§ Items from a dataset
━━━━━━━━

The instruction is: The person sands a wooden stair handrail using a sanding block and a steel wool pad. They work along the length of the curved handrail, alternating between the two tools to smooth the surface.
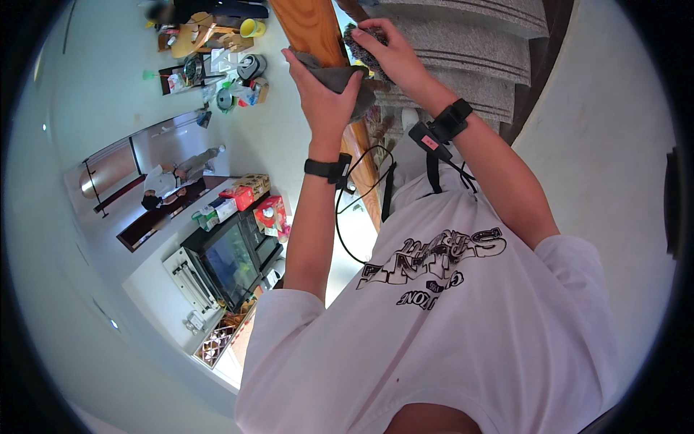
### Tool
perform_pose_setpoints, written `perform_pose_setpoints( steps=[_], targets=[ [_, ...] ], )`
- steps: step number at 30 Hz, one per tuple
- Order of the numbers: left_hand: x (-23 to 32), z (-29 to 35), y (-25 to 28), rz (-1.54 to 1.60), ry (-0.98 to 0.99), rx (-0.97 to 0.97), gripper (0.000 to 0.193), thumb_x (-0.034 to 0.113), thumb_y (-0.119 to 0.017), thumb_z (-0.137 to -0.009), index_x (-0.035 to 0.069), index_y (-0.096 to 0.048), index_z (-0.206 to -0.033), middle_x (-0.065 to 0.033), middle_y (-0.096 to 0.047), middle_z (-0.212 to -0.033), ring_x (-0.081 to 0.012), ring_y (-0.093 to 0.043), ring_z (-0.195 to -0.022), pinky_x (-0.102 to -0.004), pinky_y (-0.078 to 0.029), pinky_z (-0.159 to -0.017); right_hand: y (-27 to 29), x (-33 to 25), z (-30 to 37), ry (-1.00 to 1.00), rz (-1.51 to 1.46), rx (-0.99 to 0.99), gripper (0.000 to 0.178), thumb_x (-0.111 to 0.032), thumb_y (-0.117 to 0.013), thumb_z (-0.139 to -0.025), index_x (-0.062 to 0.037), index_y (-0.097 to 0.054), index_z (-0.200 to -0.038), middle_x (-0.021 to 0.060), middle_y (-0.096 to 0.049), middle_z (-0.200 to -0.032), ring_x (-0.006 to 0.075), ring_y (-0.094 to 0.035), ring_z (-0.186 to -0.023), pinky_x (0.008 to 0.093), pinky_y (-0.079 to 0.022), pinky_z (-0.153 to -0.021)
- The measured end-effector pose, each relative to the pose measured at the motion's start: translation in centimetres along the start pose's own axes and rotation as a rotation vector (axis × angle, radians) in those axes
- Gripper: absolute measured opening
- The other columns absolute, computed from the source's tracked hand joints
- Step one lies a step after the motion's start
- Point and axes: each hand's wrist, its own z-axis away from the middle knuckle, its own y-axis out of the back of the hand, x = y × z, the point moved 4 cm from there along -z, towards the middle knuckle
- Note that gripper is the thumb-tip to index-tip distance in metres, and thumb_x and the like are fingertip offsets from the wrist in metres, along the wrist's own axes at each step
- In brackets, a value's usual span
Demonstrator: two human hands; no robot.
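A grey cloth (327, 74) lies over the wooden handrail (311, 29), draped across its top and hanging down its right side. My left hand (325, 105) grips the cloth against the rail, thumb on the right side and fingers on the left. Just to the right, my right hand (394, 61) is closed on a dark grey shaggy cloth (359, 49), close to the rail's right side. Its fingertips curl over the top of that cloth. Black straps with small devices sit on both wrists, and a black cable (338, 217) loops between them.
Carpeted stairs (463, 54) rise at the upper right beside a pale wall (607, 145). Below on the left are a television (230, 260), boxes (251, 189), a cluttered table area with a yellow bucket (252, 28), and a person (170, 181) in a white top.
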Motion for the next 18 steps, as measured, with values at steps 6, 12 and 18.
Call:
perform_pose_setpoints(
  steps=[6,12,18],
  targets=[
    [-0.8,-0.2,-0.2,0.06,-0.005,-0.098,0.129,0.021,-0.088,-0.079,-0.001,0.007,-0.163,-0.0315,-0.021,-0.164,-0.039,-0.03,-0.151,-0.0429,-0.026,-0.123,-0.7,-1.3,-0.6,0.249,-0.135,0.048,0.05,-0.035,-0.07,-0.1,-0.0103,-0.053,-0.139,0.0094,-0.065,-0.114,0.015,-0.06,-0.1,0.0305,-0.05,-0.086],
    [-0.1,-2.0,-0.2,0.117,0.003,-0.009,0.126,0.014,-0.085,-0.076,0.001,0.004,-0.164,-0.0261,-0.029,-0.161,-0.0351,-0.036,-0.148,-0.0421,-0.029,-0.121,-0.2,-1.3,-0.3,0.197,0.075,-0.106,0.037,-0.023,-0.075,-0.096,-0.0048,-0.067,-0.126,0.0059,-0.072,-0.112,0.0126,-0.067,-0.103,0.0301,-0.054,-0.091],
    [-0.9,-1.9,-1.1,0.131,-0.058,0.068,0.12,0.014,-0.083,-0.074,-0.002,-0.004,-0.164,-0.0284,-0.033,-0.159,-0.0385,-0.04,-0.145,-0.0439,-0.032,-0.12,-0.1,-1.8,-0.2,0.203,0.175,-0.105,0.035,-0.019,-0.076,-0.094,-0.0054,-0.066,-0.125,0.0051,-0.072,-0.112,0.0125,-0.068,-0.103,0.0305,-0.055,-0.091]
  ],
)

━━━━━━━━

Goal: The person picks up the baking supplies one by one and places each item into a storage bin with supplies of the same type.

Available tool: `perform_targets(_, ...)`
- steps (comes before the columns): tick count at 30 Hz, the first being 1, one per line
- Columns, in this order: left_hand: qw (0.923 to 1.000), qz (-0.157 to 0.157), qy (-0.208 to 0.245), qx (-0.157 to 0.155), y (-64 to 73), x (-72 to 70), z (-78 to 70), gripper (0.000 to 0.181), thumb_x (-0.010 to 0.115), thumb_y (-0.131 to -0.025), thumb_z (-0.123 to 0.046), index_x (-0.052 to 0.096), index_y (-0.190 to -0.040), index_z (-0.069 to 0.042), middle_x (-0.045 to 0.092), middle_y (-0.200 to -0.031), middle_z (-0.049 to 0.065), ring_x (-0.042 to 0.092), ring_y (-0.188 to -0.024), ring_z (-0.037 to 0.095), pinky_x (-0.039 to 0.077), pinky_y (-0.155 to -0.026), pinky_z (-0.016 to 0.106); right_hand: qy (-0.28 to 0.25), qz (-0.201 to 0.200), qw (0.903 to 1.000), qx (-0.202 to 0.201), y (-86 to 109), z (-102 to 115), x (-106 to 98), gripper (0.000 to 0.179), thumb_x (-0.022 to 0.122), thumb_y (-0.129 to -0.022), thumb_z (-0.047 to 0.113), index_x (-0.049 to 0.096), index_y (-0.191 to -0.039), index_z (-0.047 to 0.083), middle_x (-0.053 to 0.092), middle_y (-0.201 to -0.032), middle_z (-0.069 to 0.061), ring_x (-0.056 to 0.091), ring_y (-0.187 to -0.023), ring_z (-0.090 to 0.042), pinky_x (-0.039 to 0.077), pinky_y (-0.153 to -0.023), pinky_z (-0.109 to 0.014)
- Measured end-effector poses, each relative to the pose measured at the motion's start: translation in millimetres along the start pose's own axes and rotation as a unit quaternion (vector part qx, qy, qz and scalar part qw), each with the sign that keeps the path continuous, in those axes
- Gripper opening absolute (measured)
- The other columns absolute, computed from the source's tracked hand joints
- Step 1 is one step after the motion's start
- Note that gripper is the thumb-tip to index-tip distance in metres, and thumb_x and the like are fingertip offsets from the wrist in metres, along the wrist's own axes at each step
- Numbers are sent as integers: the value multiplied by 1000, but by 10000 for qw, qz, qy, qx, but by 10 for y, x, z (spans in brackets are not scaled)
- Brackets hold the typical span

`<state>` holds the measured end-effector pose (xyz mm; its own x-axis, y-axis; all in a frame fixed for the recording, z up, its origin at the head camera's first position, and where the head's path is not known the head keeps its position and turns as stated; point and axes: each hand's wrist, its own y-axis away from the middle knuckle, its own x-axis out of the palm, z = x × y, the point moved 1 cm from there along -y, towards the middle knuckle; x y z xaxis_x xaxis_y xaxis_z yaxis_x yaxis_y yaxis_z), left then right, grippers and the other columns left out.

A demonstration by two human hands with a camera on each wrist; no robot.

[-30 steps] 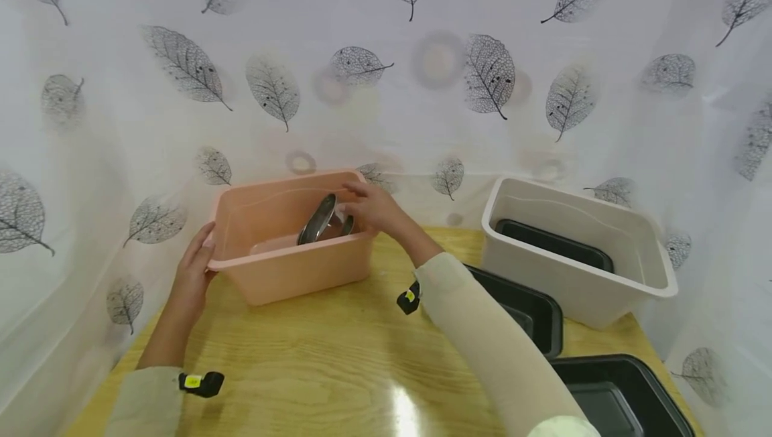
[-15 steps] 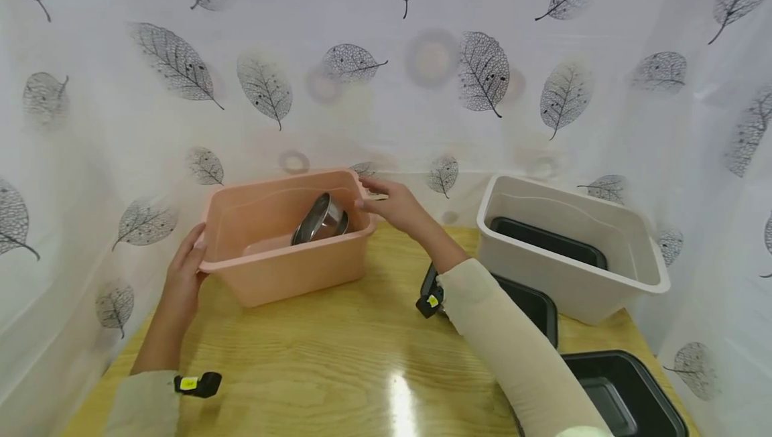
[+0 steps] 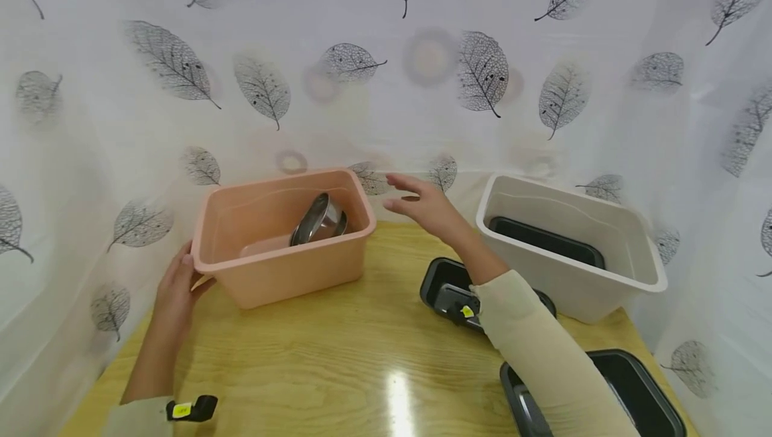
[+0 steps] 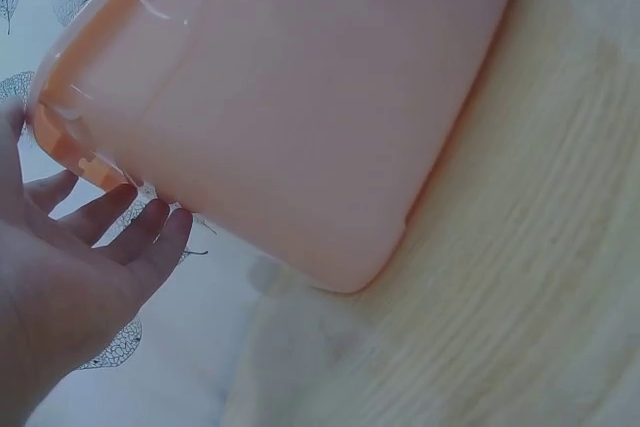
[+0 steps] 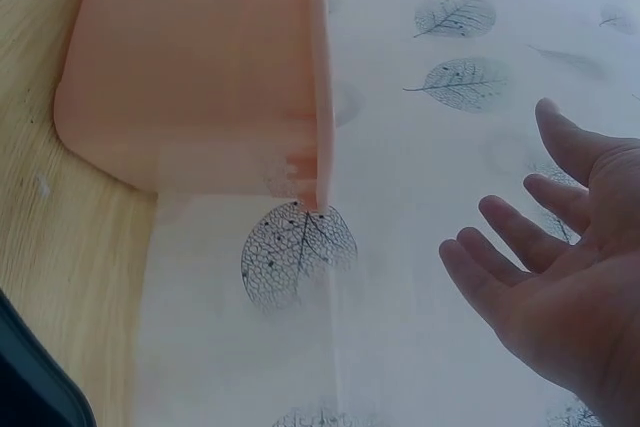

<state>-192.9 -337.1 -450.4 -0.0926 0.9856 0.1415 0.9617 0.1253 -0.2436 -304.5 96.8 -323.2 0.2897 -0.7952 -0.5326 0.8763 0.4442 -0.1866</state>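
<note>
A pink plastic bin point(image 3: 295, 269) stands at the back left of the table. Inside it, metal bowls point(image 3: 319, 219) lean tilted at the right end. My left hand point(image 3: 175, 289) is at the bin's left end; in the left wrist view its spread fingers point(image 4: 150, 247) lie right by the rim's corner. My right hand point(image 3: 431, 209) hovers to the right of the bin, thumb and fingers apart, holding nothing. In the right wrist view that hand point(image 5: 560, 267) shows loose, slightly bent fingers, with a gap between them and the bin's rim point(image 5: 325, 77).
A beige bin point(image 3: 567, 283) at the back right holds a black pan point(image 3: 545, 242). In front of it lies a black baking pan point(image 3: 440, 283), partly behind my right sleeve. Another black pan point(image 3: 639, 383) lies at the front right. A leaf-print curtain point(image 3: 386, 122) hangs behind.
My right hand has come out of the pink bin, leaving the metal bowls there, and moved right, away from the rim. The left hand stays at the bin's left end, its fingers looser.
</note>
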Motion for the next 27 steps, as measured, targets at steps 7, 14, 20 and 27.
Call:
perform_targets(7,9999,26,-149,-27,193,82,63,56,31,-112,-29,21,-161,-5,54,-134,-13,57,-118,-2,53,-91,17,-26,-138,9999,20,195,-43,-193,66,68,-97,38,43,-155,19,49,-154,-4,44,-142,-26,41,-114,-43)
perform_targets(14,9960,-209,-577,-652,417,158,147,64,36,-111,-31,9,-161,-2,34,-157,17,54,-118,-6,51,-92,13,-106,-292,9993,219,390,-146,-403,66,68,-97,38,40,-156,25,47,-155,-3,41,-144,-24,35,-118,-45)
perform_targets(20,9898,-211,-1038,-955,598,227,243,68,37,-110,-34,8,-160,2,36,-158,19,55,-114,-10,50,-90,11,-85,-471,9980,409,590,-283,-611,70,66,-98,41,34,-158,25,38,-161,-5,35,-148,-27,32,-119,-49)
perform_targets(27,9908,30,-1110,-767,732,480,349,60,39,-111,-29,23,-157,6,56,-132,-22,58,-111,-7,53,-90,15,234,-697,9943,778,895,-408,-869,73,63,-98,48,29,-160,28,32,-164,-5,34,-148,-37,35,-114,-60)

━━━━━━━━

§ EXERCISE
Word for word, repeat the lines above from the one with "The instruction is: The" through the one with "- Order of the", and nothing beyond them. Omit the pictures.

§ RESULT BELOW
The instruction is: The person sands a wooden stair handrail using a sanding block and a steel wool pad. They work along the length of the curved handrail, alternating between the two tools to smooth the surface.
### Tool
perform_pose_setpoints, written `perform_pose_setpoints( steps=[_], targets=[ [_, ...] ], )`
- steps: step number at 30 Hz, one per tuple
- Order of the numbers: left_hand: x (-23 to 32), z (-29 to 35), y (-25 to 28), rz (-1.54 to 1.60), ry (-0.98 to 0.99), rx (-0.97 to 0.97), gripper (0.000 to 0.193), thumb_x (-0.034 to 0.113), thumb_y (-0.119 to 0.017), thumb_z (-0.137 to -0.009), index_x (-0.035 to 0.069), index_y (-0.096 to 0.048), index_z (-0.206 to -0.033), middle_x (-0.065 to 0.033), middle_y (-0.096 to 0.047), middle_z (-0.212 to -0.033), ring_x (-0.081 to 0.012), ring_y (-0.093 to 0.043), ring_z (-0.195 to -0.022), pinky_x (-0.102 to -0.004), pinky_y (-0.078 to 0.029), pinky_z (-0.159 to -0.017); right_hand: y (-27 to 29), x (-33 to 25), z (-30 to 37), ry (-1.00 to 1.00), rz (-1.51 to 1.46), rx (-0.99 to 0.99), gripper (0.000 to 0.178), thumb_x (-0.111 to 0.032), thumb_y (-0.117 to 0.013), thumb_z (-0.139 to -0.025), index_x (-0.062 to 0.037), index_y (-0.097 to 0.054), index_z (-0.200 to -0.038), middle_x (-0.021 to 0.060), middle_y (-0.096 to 0.049), middle_z (-0.200 to -0.032), ring_x (-0.006 to 0.075), ring_y (-0.094 to 0.035), ring_z (-0.186 to -0.023), pinky_x (0.008 to 0.093), pinky_y (-0.079 to 0.022), pinky_z (-0.153 to -0.021)

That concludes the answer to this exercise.